* [MATERIAL PROVIDED]:

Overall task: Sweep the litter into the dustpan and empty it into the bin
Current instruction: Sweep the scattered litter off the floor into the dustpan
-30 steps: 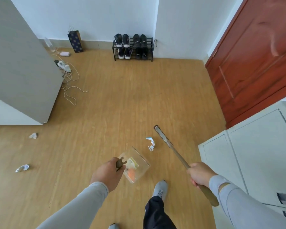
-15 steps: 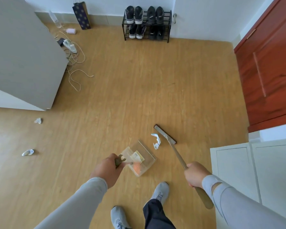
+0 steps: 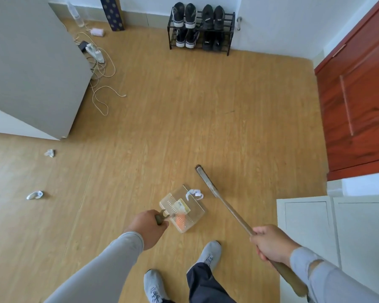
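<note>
Both hands were busy: my left hand (image 3: 148, 226) gripped the handle of the clear dustpan (image 3: 183, 209), fingers wrapped round it, and my right hand (image 3: 270, 243) was closed round the long broom (image 3: 225, 207) partway up its handle. The dustpan sat on the wooden floor (image 3: 184, 119) with a yellow scrap and an orange scrap already inside. A crumpled white paper (image 3: 194, 192) lay right at its open lip, between it and the broom head.

To finish this stroke well, I judged the lip should stay flat on the floor while the broom drew the paper in with a short, low pull, so nothing slid underneath.

Two more bits of litter waited well off to the left: a white wad (image 3: 49, 153) and a shiny wrapper (image 3: 34, 195). I saw no bin. Farther back stood a shoe rack (image 3: 201, 29), loose cables (image 3: 101, 84), a red door (image 3: 359, 95) and white cabinets (image 3: 337, 226).
</note>
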The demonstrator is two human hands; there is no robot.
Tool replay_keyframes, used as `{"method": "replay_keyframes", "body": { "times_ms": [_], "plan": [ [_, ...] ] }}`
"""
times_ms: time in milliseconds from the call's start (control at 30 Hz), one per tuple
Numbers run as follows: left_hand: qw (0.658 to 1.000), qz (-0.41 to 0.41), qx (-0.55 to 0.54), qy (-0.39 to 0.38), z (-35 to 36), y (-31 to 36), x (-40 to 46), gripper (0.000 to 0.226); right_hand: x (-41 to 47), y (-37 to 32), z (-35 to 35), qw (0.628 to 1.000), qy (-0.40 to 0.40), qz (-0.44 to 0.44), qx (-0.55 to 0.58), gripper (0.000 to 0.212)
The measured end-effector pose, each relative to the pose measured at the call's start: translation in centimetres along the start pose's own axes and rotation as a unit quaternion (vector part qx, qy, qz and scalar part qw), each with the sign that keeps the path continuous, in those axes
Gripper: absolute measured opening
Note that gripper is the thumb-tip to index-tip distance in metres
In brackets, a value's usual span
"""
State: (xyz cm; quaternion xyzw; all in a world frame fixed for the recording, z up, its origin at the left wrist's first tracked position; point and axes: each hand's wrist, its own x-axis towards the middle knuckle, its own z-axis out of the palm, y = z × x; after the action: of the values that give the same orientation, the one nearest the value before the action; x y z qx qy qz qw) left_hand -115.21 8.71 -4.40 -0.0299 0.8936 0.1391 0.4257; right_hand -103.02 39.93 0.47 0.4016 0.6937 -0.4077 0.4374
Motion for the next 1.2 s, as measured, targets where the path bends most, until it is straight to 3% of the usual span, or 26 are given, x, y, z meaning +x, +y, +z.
{"method": "replay_keyframes", "body": {
  "times_ms": [233,333,433,567,767,900,1033,1200],
  "plan": [
    [0.996,0.01,-0.07,0.053,-4.4,2.1,-1.3,0.014,-2.9,-2.8,-6.6,0.993,-0.009,0.028,0.114,0.031],
    [0.996,0.011,-0.074,0.051,-5.6,2.9,-1.5,0.021,-4.3,-3.6,-7.5,0.996,0.018,0.0,0.082,0.03],
    [0.998,0.015,-0.036,0.039,-5.7,3.6,0.1,0.028,-3.5,-4.5,-6.5,0.998,0.059,-0.024,0.02,0.016],
    [0.999,0.022,0.016,0.022,-5.1,3.9,2.3,0.023,0.2,-5.3,-4.6,0.996,0.088,-0.019,0.0,0.012],
    [0.999,0.024,0.033,0.023,-5.4,1.7,3.9,0.032,5.0,-5.9,0.2,0.997,0.068,0.017,-0.025,0.043],
    [0.999,0.025,0.022,0.008,-5.2,0.2,4.1,0.031,4.5,-6.2,3.6,0.998,0.009,0.015,-0.065,0.042],
    [1.0,0.021,-0.002,0.009,-5.1,-1.7,3.8,0.031,0.2,-5.9,1.8,0.997,-0.039,0.021,-0.057,0.029],
    [0.999,0.033,-0.017,0.004,-4.7,-2.8,3.1,0.026,-2.9,-5.9,1.1,0.999,-0.002,0.013,-0.052,0.032]
  ]
}}
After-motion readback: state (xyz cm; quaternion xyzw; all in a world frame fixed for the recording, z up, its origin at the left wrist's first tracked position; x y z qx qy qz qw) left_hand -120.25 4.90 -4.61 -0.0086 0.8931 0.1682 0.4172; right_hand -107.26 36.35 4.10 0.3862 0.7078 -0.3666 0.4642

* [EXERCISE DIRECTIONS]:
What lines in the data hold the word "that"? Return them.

* [EXERCISE SOLUTION]:
The measured end-effector pose, each relative to the pose measured at the call's start: translation in centimetres along the start pose's own axes and rotation as a unit quaternion (vector part qx, qy, qz and scalar part qw), each with the sign that keeps the path continuous, in those axes
Note that gripper is the thumb-tip to index-tip distance in metres
State: (xyz cm; quaternion xyzw; all in a world frame fixed for the recording, z up, its origin at the left wrist's first tracked position; point and axes: each hand's wrist, its own x-axis towards the middle knuckle, its own z-axis out of the palm, y = z × x; after the action: of the values that give the same orientation, the one nearest the value before the action; x y z qx qy qz qw) left_hand -115.21 8.71 -4.40 -0.0299 0.8936 0.1391 0.4257; right_hand -103.02 39.93 0.47 0.4016 0.6937 -0.4077 0.4374

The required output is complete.